> [Input data]
"""

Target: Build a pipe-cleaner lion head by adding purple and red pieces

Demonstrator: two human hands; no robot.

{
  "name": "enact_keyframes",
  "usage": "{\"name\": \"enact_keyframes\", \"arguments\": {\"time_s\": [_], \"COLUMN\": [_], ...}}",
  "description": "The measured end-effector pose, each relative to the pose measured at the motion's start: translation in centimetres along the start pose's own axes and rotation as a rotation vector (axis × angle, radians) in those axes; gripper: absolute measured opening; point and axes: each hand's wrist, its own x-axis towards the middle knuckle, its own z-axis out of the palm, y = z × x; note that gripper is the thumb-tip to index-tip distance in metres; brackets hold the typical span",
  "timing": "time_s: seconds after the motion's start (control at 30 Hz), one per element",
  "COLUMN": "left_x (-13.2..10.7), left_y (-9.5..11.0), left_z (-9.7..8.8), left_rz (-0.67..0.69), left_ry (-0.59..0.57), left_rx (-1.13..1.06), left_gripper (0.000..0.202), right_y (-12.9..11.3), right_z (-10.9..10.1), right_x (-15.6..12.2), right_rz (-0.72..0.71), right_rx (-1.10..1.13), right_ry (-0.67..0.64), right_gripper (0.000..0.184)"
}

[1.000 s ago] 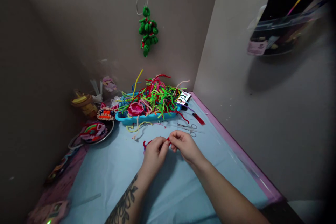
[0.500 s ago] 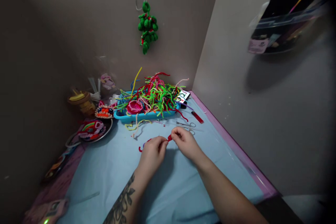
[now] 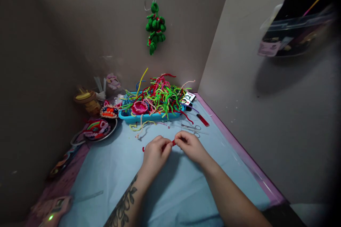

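Left fingers and right fingers pinch a red piece; a blue tray holds heaped fuzzy stems.

In front of the tray, the left hand covers the stretch between the red stem and a red end, so we cannot tell whether they join. Above and right of the tray, we find the wall box blurred, its label unreadable.
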Motion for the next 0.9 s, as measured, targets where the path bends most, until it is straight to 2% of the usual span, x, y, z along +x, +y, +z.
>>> {"name": "enact_keyframes", "arguments": {"time_s": [0.13, 0.27, 0.37, 0.57, 0.73, 0.9], "left_x": [0.1, 0.3, 0.3, 0.3, 0.2, 0.1], "left_y": [-0.9, -1.3, -1.2, -0.6, -0.3, -0.4], "left_z": [0.4, 0.7, 0.5, -0.1, -0.2, -0.3], "left_rz": [-0.114, -0.230, -0.284, -0.259, -0.219, -0.225], "left_ry": [0.015, -0.050, -0.123, -0.210, -0.208, -0.228], "left_rx": [-0.253, -0.489, -0.587, -0.594, -0.570, -0.597], "left_gripper": [0.027, 0.030, 0.032, 0.031, 0.030, 0.032], "right_y": [0.9, 1.6, 1.7, 1.4, 1.0, 1.0], "right_z": [0.0, 0.2, 0.5, 0.4, 0.2, 0.2], "right_x": [0.2, 0.2, 0.1, 0.0, 0.0, 0.0], "right_rz": [0.115, 0.081, 0.073, 0.127, 0.172, 0.175], "right_rx": [0.296, 0.378, 0.441, 0.592, 0.627, 0.660], "right_ry": [-0.066, -0.040, -0.056, -0.114, -0.108, -0.101], "right_gripper": [0.019, 0.025, 0.026, 0.026, 0.034, 0.032]}}
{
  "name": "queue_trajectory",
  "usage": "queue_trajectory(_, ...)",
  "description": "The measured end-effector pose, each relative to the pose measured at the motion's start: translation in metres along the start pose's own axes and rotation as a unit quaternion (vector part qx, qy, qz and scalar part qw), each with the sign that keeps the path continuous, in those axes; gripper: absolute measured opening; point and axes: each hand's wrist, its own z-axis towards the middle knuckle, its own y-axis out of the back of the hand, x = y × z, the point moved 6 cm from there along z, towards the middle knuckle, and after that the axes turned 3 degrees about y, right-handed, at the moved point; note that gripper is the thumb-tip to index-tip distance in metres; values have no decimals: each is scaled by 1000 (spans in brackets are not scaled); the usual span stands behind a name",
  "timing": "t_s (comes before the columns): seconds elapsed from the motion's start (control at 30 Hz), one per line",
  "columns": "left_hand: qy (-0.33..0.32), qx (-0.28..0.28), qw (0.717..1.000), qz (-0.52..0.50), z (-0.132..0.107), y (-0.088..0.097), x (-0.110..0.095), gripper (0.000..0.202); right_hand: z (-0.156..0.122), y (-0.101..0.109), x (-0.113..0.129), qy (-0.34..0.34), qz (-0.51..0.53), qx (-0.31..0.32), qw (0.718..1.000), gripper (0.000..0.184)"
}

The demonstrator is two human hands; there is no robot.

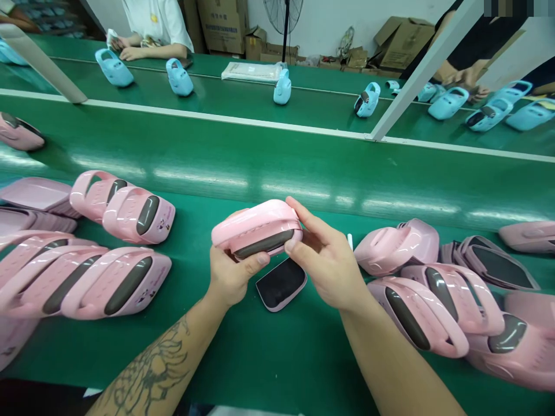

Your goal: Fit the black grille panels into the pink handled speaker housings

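As a line worker grips it in both bare hands, a glossy pink plastic casing [255,228] is held just above a green conveyor belt [277,167], its dark oval window [259,245] tipped toward the wearer's camera. The left hand [232,274] cups the casing from below, with its thumb pressed against the near edge and its fingers hidden behind the piece. The right hand [325,260] pinches the casing's right end, thumb on the near face and fingers curled over the top. Just below the hands, a flat pink-edged panel with a black face [281,283] lies on the belt. Clusters of matching pink casings [130,214] crowd the near belt to the left, with more [416,312] to the right. A tattoo [147,370] marks the left forearm. Across a white rail [225,122], pale blue casings [114,67] sit on a far belt, where a co-worker's hands [130,53] rest at the far edge. Beyond stand a pedestal fan [284,23] and cardboard boxes [403,43].
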Motion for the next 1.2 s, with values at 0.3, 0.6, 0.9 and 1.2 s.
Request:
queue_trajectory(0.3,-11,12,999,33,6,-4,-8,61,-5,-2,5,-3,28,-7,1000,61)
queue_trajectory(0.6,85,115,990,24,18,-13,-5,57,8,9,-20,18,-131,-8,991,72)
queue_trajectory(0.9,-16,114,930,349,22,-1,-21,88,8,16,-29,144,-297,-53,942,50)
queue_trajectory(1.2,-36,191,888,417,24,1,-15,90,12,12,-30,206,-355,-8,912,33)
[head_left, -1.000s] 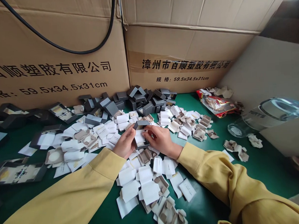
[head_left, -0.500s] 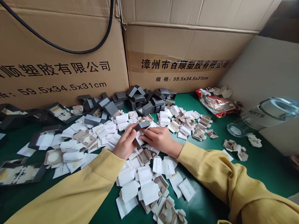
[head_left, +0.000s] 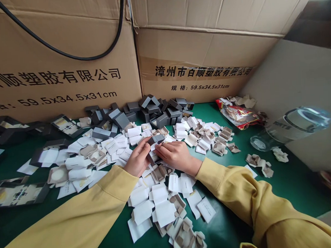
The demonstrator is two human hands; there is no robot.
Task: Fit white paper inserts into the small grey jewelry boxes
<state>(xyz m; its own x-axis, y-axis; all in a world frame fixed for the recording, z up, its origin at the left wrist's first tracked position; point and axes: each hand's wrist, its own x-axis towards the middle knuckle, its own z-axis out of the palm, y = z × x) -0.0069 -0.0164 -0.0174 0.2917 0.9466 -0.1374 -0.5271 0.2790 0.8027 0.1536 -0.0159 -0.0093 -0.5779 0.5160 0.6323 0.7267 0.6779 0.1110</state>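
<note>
Over the middle of the paper pile, a small dark grey box (head_left: 156, 139) is held between both hands. My left hand (head_left: 139, 158) is closed around its left side, thumb along the edge. My right hand (head_left: 176, 155) grips the box from the right, its fingertips at the box's opening and partly hiding it. White folded paper inserts (head_left: 164, 213) and printed slips lie beneath and around the hands. Behind them, many more dark boxes (head_left: 162, 120) are heaped against the cartons.
Large brown cartons (head_left: 205, 44) line the back of the green table (head_left: 226, 217). A clear glass cup (head_left: 290, 128) lies tilted at right, near a red snack packet (head_left: 238, 114) and crumpled paper (head_left: 280, 154). Opened dark boxes (head_left: 19, 191) lie at left. A black cable (head_left: 67, 53) hangs above.
The right fingers have shifted slightly at the box's opening, covering the white that showed there. Both hands still hold the box in nearly the same place; the view has moved slightly.
</note>
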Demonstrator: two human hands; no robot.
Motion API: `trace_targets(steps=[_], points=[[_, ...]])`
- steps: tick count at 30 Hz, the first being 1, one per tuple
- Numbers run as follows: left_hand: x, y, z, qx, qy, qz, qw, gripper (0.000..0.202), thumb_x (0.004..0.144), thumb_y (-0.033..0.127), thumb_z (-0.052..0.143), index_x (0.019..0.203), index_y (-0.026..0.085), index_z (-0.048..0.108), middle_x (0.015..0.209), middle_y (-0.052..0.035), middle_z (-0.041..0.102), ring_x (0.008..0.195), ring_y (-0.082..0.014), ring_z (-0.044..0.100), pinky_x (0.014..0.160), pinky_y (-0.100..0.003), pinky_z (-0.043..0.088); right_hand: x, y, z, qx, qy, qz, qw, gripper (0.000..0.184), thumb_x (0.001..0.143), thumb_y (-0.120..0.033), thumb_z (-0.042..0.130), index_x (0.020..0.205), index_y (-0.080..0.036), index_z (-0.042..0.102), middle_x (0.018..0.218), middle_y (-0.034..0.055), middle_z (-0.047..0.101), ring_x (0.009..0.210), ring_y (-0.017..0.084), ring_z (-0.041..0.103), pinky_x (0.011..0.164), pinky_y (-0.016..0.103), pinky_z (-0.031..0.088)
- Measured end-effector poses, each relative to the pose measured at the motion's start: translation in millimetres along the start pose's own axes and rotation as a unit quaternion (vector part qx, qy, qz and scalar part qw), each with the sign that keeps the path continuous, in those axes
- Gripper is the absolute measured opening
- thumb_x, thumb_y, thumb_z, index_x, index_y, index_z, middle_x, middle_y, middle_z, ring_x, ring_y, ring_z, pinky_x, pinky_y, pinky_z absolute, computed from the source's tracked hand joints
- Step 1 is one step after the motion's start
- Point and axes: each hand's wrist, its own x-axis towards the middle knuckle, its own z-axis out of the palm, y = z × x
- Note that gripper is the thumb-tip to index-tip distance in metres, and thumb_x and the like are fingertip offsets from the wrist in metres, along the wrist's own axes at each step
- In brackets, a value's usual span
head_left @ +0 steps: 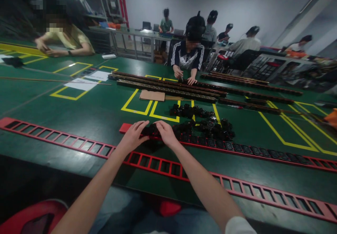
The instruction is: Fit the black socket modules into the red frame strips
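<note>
Head view, from the left: a red slotted frame lies nearest you on the green worktop, its rungs passing beneath your forearms. Beyond it, a second red strip starts just left of your left hand. That hand curves over the strip with thumb and fingers apart, at a dark cluster of black pieces; whether it grips one, you cannot tell from here. Your right hand meets the cluster from the other side, fingers bent; its grip is also hidden. Right of it, loose black pieces lie heaped just behind the strip, and a row of square black pieces sits along it.

To work well here, you would probably steady the strip with the left hand, square each piece to its slot and press evenly at the corners, without nudging the neighbours or pulling the heap over the row.

The strip's long axis runs from its blunt left end, beyond your left hand, rightward and slightly toward you, to open slots at far right. The near frame slants the same way, somewhat more steeply.
</note>
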Motion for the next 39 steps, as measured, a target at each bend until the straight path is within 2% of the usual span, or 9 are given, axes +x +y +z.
trace_targets(steps=[5,11,16,19,21,25,29,33,39], points=[[-2.5,7.3,4.7,-0.003,-0.03,0.028,0.999,0.049,0.088,0.025,0.062,0.135,0.026,0.048,0.134,-0.0114,0.057,0.124,-0.0275,0.057,0.107,-0.047,0.047,-15.9,2.0,2.2,-0.058,-0.014,-0.016,0.998,0.037,0.099,-0.046,0.042,0.101,-0.021,0.069,0.089,0.0013,0.07,0.084,0.017,0.063,0.077,0.027,0.047],[1.0,11.3,3.5,-0.056,0.008,0.01,0.998,0.035,0.087,0.02,0.056,0.122,0.022,0.051,0.127,-0.0112,0.059,0.124,-0.0257,0.056,0.106,-0.046,0.048,-21.5,-2.0,4.1,-0.082,-0.034,-0.028,0.996,0.035,0.102,-0.043,0.041,0.11,-0.024,0.068,0.1,0.0021,0.072,0.091,0.018,0.065,0.083,0.029,0.048],[2.9,4.6,-3.4,-0.072,0.142,-0.098,0.982,0.04,0.092,0.029,0.053,0.13,0.019,0.047,0.126,-0.0122,0.057,0.117,-0.0246,0.058,0.103,-0.043,0.049,-20.2,-3.3,2.6,-0.101,-0.019,-0.034,0.994,0.032,0.1,-0.037,0.044,0.121,-0.021,0.064,0.112,0.0062,0.069,0.104,0.02,0.063,0.092,0.033,0.048],[2.1,-3.5,-4.9,-0.07,0.226,-0.187,0.953,0.045,0.092,0.03,0.051,0.135,0.018,0.044,0.128,-0.0131,0.056,0.113,-0.0236,0.06,0.101,-0.041,0.051,-19.6,-4.4,3.1,-0.156,-0.055,-0.049,0.985,0.033,0.101,-0.035,0.045,0.126,-0.022,0.061,0.123,0.0074,0.067,0.117,0.021,0.058,0.1,0.037,0.046],[1.3,-9.8,-4.3,-0.069,0.244,-0.226,0.94,0.047,0.094,0.03,0.047,0.139,0.018,0.042,0.131,-0.0138,0.055,0.116,-0.0237,0.059,0.102,-0.041,0.05,-19.7,-4.2,6.4,-0.228,-0.097,-0.063,0.967,0.038,0.1,-0.038,0.047,0.134,-0.023,0.056,0.137,0.0086,0.06,0.129,0.022,0.052,0.111,0.042,0.038],[0.9,-21.8,-0.4,-0.047,0.218,-0.251,0.942,0.045,0.094,0.025,0.042,0.139,0.018,0.044,0.132,-0.0135,0.055,0.125,-0.0242,0.055,0.109,-0.041,0.045,-19.2,-1.2,16.4,-0.38,-0.157,-0.084,0.908,0.065,0.091,-0.041,0.064,0.147,-0.016,0.043,0.155,0.0154,0.041,0.144,0.029,0.036,0.122,0.047,0.021],[2.7,-27.5,4.5,-0.026,0.152,-0.256,0.954,0.046,0.09,0.02,0.043,0.136,0.017,0.048,0.125,-0.013,0.059,0.122,-0.0262,0.056,0.108,-0.044,0.046,-15.3,-2.5,18.8,-0.422,-0.181,-0.081,0.885,0.072,0.089,-0.041,0.064,0.15,-0.013,0.038,0.155,0.0171,0.041,0.14,0.031,0.04,0.115,0.047,0.031],[4.9,-19.5,5.1,0.061,0.076,-0.246,0.964,0.051,0.086,0.014,0.045,0.136,0.012,0.049,0.124,-0.0167,0.06,0.119,-0.0317,0.057,0.104,-0.049,0.046,-14.8,-9.4,16.9,-0.461,-0.177,-0.074,0.867,0.074,0.089,-0.042,0.062,0.151,-0.014,0.035,0.15,0.0161,0.046,0.128,0.032,0.049,0.103,0.047,0.04],[5.8,-5.4,2.8,0.104,0.058,-0.252,0.96,0.049,0.085,0.01,0.043,0.133,0.012,0.052,0.123,-0.0173,0.062,0.117,-0.0328,0.057,0.103,-0.05,0.045,-18.8,-13.0,17.3,-0.491,-0.163,-0.084,0.852,0.07,0.091,-0.041,0.059,0.15,-0.013,0.036,0.144,0.0142,0.052,0.122,0.029,0.051,0.1,0.043,0.04]])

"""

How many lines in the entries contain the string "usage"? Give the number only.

2